Anna se acurrucó en la otra punta de la cama.
– Dame unos días más. Tiene que haber otra solución.
– ¿Qué solución?
– No lo sé. Solo unos días. Por favor…
Laurent volvió a tumbarse y se tapó la cabeza con la sábana.
– Llamaré a Ackermann el próximo miércoles.
Era inútil darle las gracias: ni siquiera sabía por qué le había pedido una prórroga. ¿Para qué negar lo evidente? Neurona a neurona, la enfermedad iba invadiendo todas las regiones de su cerebro.
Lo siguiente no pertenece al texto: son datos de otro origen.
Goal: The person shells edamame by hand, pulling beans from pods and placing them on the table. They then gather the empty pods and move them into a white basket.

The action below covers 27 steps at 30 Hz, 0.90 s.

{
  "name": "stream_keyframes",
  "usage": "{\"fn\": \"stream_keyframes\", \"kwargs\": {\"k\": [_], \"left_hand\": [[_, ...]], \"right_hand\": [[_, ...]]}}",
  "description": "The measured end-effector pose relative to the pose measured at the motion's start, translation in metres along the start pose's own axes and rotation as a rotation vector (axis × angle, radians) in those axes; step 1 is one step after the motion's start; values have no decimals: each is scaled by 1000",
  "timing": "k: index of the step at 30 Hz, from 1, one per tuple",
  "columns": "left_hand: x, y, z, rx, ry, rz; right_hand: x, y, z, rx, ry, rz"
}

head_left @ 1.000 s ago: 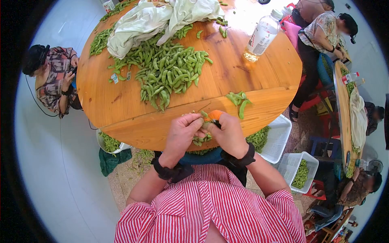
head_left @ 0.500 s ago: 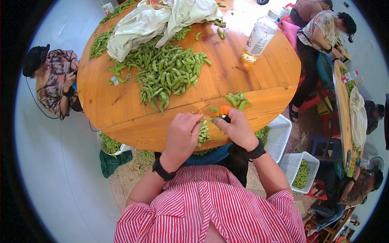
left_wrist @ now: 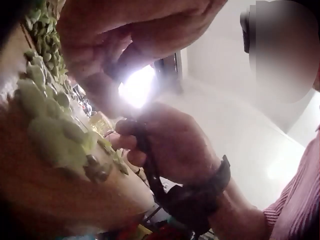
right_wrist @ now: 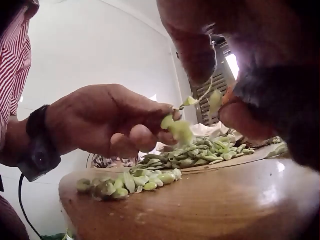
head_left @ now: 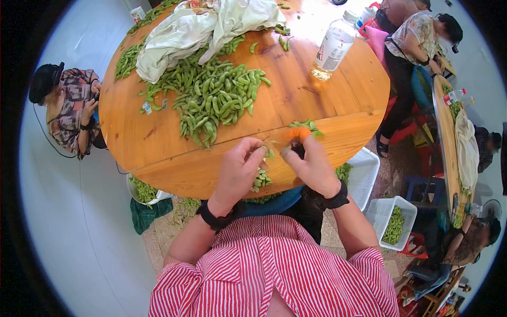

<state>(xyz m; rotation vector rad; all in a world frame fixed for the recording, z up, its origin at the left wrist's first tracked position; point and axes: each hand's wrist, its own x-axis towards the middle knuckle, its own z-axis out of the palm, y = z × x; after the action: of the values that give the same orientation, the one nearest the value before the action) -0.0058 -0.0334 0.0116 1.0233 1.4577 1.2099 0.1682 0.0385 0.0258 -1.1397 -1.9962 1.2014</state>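
Both hands have lifted slightly and drawn a little apart since half a second ago, so a pod that was hidden between them now shows as a piece strung between the fingertips.

Thumb and forefinger of the left hand (head_left: pixel 237 169) are pressed together on a pale green pod (right_wrist: pixel 176 129), the other fingers curled loosely under; pinching it at one end gives the other hand something to pull against. Fingers of the right hand (head_left: pixel 311 166) are curled as well, the thumb capped in an orange fingertip cover (head_left: pixel 297 134) that seems to be there to split the shell, and a thin fibre runs from the pod up to that hand in the right wrist view. A dark object sits in the right palm; whether it is a tool I cannot tell.

Just beneath the hands, at the near rim of the round wooden table (head_left: pixel 338 100), lies a small heap of shelled beans (head_left: pixel 261 179), placed where they can drop straight from the fingers. A few pods (head_left: pixel 305 125) wait beside the right hand, within a short reach, and the big pile of pods (head_left: pixel 216 98) sits further in, partly under a pale cloth (head_left: pixel 200 24). A plastic bottle (head_left: pixel 332 45) stands well apart on the far right. White baskets (head_left: pixel 364 177) stand on the floor to the right.
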Motion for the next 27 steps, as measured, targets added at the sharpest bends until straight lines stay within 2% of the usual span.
{"fn": "stream_keyframes", "kwargs": {"k": [2,6,8,12,14,17,20,25,27], "left_hand": [[0,5,-1,-77,-23,-31],[2,5,-1,-203,-46,-75],[1,3,0,-193,-28,-64],[2,-4,0,-183,-25,-42],[1,-2,2,-195,-25,-50],[-1,0,4,-182,-28,-56],[-3,0,4,-149,-30,-45],[-6,-1,5,-96,-2,-37],[-7,-2,6,17,22,20]], "right_hand": [[1,7,2,95,130,-45],[5,10,-2,76,140,-120],[6,8,-6,-56,135,-192],[-2,-3,-5,30,61,-126],[-5,-14,-2,-28,15,-16],[-7,-8,10,26,17,-94],[-8,-6,11,-107,-12,-110],[-7,-8,12,-98,-16,-94],[-7,-7,12,-105,-12,-100]]}}
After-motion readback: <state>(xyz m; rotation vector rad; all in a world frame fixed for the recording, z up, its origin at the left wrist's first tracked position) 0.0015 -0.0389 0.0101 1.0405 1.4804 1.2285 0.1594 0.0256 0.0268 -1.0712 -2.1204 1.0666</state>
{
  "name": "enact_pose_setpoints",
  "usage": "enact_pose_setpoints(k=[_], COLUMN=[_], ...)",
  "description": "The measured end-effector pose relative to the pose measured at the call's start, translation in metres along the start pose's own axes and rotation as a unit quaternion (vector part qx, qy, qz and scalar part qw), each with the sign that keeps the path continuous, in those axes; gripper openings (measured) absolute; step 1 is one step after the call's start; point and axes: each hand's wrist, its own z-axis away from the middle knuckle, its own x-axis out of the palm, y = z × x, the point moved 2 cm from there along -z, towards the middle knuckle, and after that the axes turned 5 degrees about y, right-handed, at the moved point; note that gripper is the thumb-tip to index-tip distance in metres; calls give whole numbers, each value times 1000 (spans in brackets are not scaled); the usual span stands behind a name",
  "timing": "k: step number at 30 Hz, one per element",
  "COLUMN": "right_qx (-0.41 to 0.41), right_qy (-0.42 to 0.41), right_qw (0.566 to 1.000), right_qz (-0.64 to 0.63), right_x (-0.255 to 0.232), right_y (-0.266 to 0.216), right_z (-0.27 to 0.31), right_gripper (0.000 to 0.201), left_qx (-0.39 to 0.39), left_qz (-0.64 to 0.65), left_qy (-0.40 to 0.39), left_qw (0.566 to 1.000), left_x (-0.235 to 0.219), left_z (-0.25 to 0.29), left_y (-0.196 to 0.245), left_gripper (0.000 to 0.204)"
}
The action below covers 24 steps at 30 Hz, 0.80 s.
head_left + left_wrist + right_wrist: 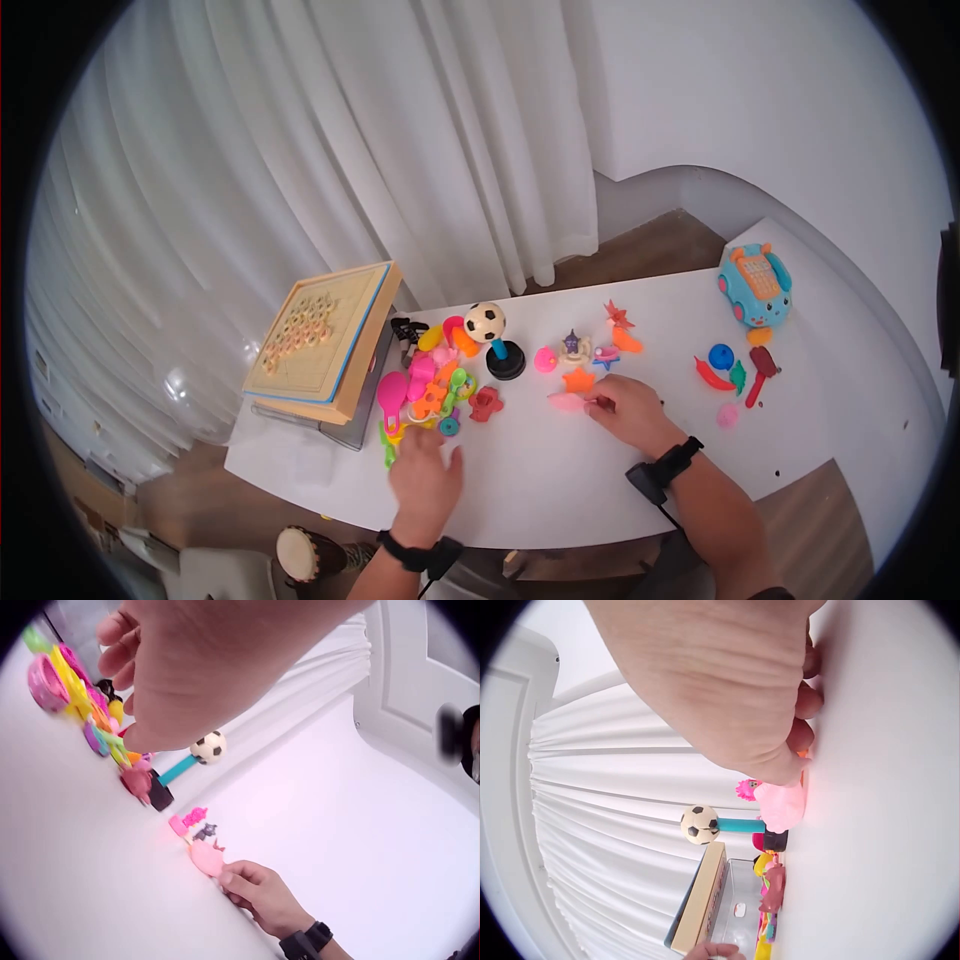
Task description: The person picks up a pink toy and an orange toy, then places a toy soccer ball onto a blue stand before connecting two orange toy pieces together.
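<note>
Pink toy (567,403), its end pinched by the fingers of the right hand (632,412), is just beside an orange toy (578,379) at the counter (520,470); that edge grip could slip, or a sideways sweep could bump the orange toy. The left hand's (425,485) thumb and fingers are apart.

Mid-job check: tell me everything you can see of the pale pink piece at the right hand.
The pale pink piece shows a rounded outline in the left wrist view and looks like plastic. The right hand pinches one end, hiding it; the free end points toward the person's left. It lies over or on the white table, just nearer the person than a spiky orange piece. Whether it touches the table, I cannot tell.
</note>
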Motion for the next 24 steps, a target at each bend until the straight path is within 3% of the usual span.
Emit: enact_pose_setpoints(k=[4, 5, 9, 12, 15, 17, 21, 24], right_qx=[-10, -8, 0, 2, 3, -1, 14, 30], right_qy=[-2, -3, -4, -1, -10, -3, 19, 22], right_qw=[1000, 1000, 1000, 1000, 1000, 1000, 999, 998], right_qz=[16, 14, 13, 2, 8, 1, -33, -52], right_x=[1, 1, 3, 1, 2, 4, 1, -2], right_y=[4, 4, 6, 5, 4, 5, 4, 1], right_z=[0, 1, 2, 3, 3, 2, 4, 2], right_gripper=[14, 12, 11, 12, 14, 14, 16, 16], left_qx=[-46, -51, -80, -42, -44, 63, 146, 150], left_qz=[-54, -68, -67, -59, -2, 72, 124, 93], left_qy=[-21, -56, -82, -61, -121, -129, -127, -137], left_qw=[997, 995, 991, 996, 992, 987, 973, 975], left_x=[-8, -8, -1, -2, -7, 0, 34, 59], left_z=[22, 24, 32, 39, 49, 45, 16, -7], left_y=[-36, -40, -46, -25, 26, 59, 100, 115], left_gripper=[40, 48, 48, 44, 41, 43, 52, 55])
Anna se deslizó entre las sábanas, pero procurando mantenerse a distancia de su marido, y reflexionó sobre aquel enigma de los hijos. ¿Por qué le había exigido semejante promesa? ¿Cuáles eran sus motivos por aquel entonces? No tenía respuestas. Su propia personalidad empezaba a resultarle extraña.
Anna se remontó a la época de su boda. Hacía ocho años. Ella tenía veintitrés. ¿Qué recordaba, exactamente?
Una casa de campo en Saint-Paul-de-Vence, palmeras, extensiones de césped agostado por el sol, risas infantiles… Cerró los ojos y trató de revivir las sensaciones. La sombra de un cenador recortada sobre una extensión de hierba. También veía trenzas de flores, manos blancas…
De pronto, un pañuelo de tul flotó en su memoria; el tejido daba vueltas ante sus ojos, le ocultaba el cenador y tamizaba el verde de la hierba atrapando la luz en sus caprichosos giros.
El pañuelo se acercó tanto que podía sentir el tejido en el rostro; luego, se pegó a sus labios. Anna abrió la boca para reír, pero el tejido se le introdujo en la garganta. Tosió, y la tela se le pegó al paladar. No era tul: era gasa.
Gasa quirúrgica, que la asfixiaba.
Anna gritó en la oscuridad, pero su boca no emitió ningún sonido. Abrió los ojos: se había dormido con la boca contra el almohadón.
¿Cuándo acabaría todo aquello? Se sentó en la cama y notó que estaba empapada en sudor. Era aquel velo viscoso, que le había provocado la sensación de asfixia.
Se levantó y fue al baño del dormitorio. A tientas, encontró la puerta y la cerró a sus espaldas antes de encender la luz. Pulsó el interruptor y se volvió hacia el espejo de encima del lavabo.
Tenía el rostro cubierto de sangre.
Las manchas rojas le recorrían la frente; las costras de sangre seca le cubrían los párpados, las fosas nasales, las comisuras de los labios… Al principio, creyó que se había herido. Luego, acercó la cara al espejo: solo había sangrado por la nariz. Al tratar de secarse el rostro en la oscuridad, había extendido la sangre. La camiseta del pijama estaba empapada.
Abrió el grifo del agua fría y extendió las manos. Un remolino rojizo inundó la pila del lavabo. Una convicción la invadió: aquella sangre encarnaba una verdad que intentaba escapar de su carne. Un secreto que su mente consciente se negaba a admitir, a formalizar, y que escapaba de su cuerpo en forma de flujos orgánicos.
Anna puso el rostro bajo el grifo y dejó que el frío chorro se llevara sus lágrimas.
– Pero ¿qué me pasa??Qué me pasa? -le susurraba al agua una y otra vez.